**Task requirements:** Once the line with "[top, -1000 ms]" is found, repeat it and all later lines exactly through the end of the listing below, with the pictures left out.

**Source material:**
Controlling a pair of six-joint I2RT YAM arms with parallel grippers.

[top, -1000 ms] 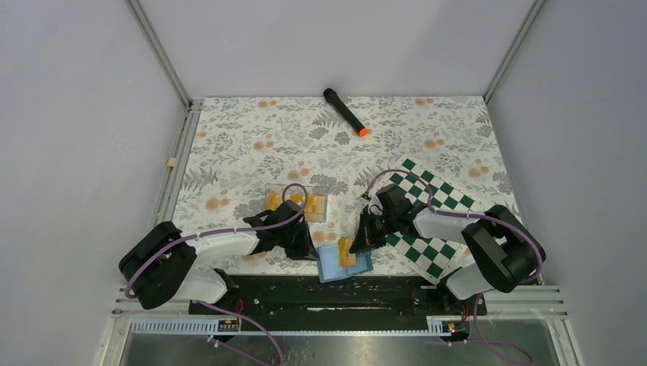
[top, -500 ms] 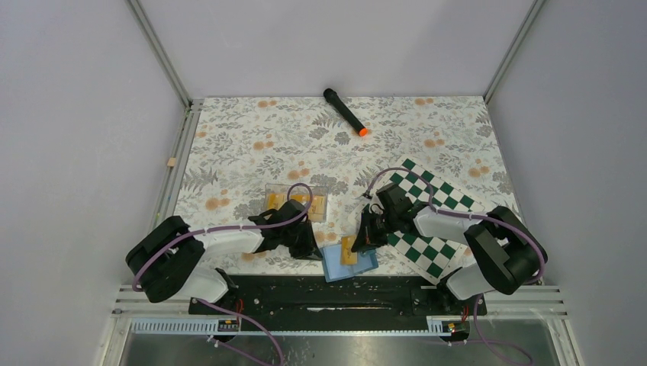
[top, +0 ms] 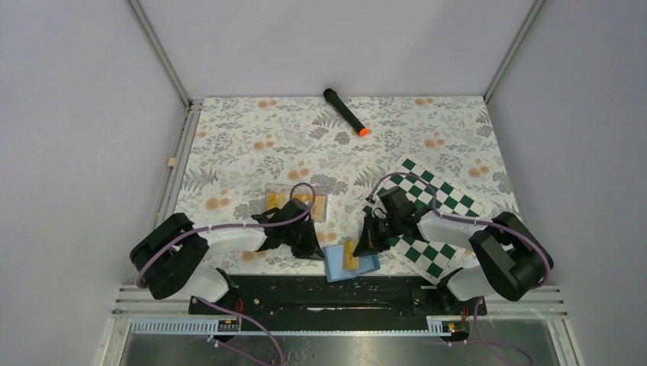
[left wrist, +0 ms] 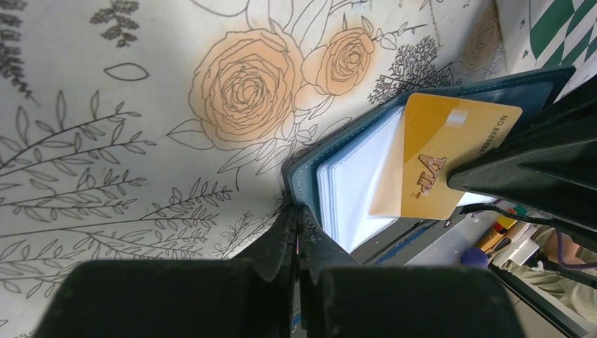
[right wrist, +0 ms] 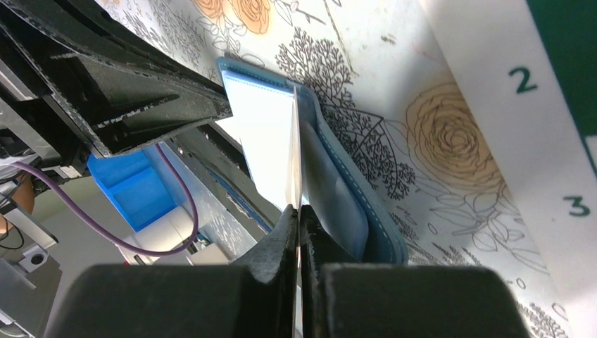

**Reply to the task:**
[top, -1000 ms] 
[top, -500 ms] 
[top, +0 ms] 
[left wrist, +0 ms] 
[right wrist, +0 ms] 

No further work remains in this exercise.